Obviously such news will be demoralizing to every single person in the nation’s military and could negatively impact American combat troops scheduled to remain in Afghanistan through 2014.
Under federal law, it reads that “military pay raises must be based on the Employment Cost Index compiled by the Bureau of Labor Statistics, which ties military raises to private sector pay growth.”
That would mean that military personnel should be getting a 1.8 percent pay raise beginning in January 2014. That is the law at present.
However, Obama has a way out since the law also states that “the president can inform Congress of an alternative pay adjustment if because of national emergency or serious economic conditions affecting the general welfare, the president considers the pay adjustment which would otherwise be required by this section in any year to be inappropriate."

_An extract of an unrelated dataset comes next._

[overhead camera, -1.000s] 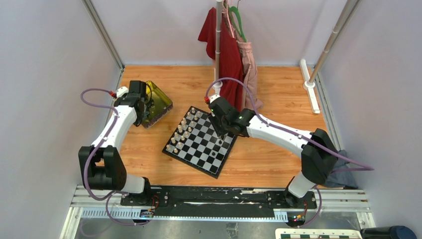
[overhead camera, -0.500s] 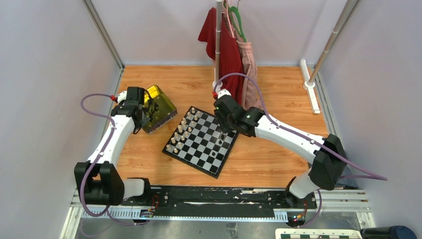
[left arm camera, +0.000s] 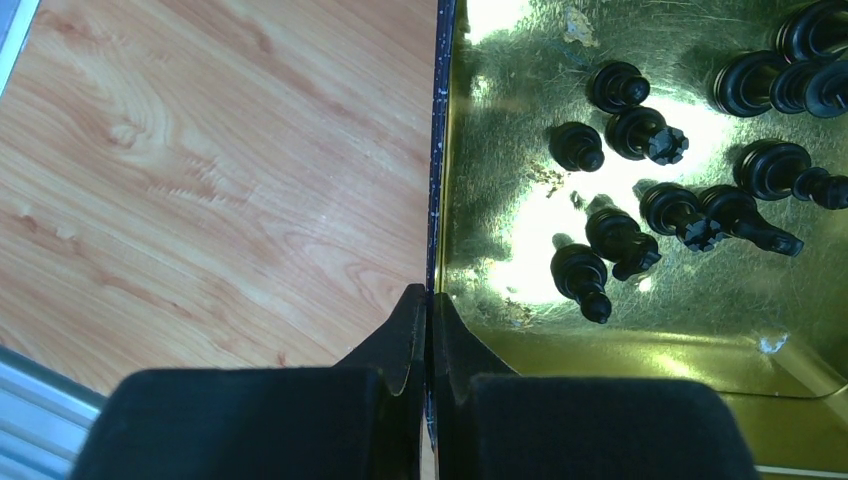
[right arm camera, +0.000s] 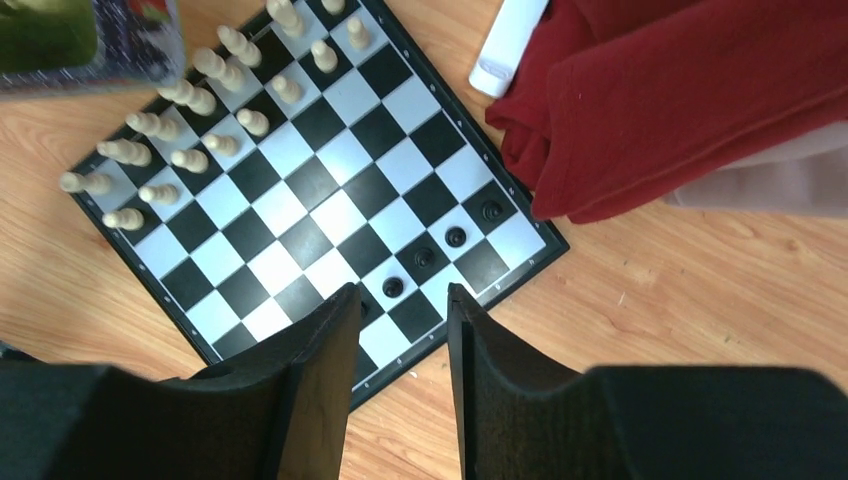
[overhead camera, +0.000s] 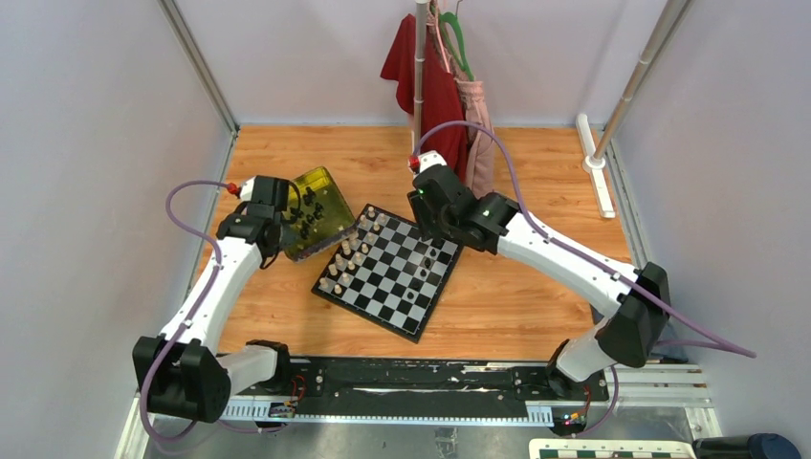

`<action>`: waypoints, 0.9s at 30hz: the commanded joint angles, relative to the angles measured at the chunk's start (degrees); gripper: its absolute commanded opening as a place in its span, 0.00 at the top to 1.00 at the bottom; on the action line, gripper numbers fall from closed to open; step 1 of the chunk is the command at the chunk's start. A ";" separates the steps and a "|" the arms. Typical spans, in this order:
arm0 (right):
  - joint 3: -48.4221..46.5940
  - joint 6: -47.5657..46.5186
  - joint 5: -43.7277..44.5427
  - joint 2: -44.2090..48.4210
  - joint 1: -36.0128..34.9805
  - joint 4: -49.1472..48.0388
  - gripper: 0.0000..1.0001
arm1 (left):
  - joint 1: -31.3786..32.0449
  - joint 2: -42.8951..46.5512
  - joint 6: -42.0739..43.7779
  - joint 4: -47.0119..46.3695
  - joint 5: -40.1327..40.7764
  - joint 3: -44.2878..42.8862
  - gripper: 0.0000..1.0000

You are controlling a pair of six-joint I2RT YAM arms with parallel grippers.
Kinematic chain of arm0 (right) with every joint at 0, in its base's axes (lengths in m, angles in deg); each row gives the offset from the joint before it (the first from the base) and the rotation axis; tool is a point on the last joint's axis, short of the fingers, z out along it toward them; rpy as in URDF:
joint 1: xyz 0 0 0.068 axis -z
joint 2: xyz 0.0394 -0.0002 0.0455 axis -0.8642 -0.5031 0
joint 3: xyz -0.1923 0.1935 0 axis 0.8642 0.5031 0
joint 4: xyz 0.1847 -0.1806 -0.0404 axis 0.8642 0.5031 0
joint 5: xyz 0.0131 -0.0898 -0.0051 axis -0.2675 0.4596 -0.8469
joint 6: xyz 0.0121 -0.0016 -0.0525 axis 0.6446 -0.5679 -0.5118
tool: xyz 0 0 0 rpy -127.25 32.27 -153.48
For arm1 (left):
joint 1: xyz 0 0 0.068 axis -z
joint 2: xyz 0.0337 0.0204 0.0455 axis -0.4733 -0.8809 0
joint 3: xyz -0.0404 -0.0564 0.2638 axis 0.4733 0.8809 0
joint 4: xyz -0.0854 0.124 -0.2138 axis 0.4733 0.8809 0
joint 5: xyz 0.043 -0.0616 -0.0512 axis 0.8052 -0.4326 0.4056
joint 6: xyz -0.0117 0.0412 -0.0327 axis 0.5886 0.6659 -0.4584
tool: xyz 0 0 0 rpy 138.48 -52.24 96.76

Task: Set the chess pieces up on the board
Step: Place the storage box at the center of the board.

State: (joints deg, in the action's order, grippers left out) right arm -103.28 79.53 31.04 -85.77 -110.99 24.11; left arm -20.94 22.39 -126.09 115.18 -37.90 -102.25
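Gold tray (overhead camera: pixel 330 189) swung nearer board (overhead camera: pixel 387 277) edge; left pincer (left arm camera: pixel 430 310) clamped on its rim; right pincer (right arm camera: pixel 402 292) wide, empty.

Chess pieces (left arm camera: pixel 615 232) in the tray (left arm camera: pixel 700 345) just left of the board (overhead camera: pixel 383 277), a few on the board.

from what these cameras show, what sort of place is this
Probably a robot lab test cell, not a home: plain grey panel walls enclose a wood-grain tabletop, white-and-black left arm and right arm are bolted to a black metal rail, and a black-and-white chequered chessboard lies between them.
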 commanded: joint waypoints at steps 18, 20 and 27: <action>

It seems that the president’s decision is ill-timed in lieu of the many sacrifices the military are undertaking currently and will do him little good convincing members of Congress to approve his ideas of an attack on Syria.

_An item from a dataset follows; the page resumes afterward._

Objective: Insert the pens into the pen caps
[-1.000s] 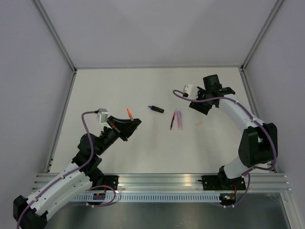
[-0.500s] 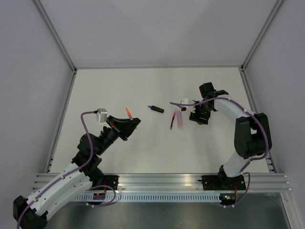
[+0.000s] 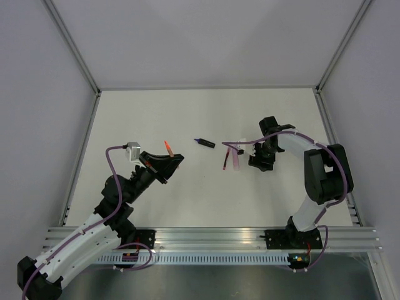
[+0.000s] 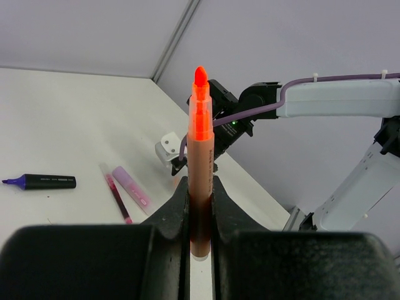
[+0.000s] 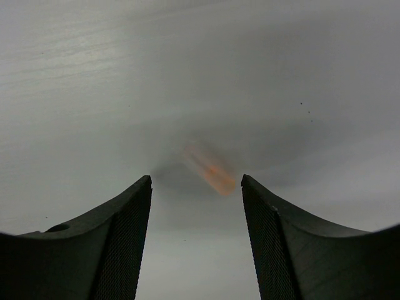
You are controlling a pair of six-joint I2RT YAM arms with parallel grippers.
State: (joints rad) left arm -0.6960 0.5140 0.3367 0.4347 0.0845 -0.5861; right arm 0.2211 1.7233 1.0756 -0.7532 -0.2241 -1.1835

In an open letter to congressional leaders, the president wrote, "I am strongly committed to supporting our uniformed service members, who have made such great contributions to our nation over the past decade of war. As our country continues to recover from serious economic conditions affecting the general welfare, however, we must maintain efforts to keep our nation on a sustainable fiscal course."
It’s hard to understand the president’s action when the House passed a bill in July authorizing the 1.8 percent raise. The Senate however set the raise at 1 percent as recommended by Obama.
It is an historical fact that when Congress begins placing caps on military pay increases that is below private-sector growth, it not only weakens the nation’s military readiness but retention of present personnel and future recruits.
Sometimes it is difficult to figure out who is advising the president to make these sorts of hugely unpopular and unnecessary decisions. Especially in these trying times when the nation leans heavily on the military and its ongoing morale.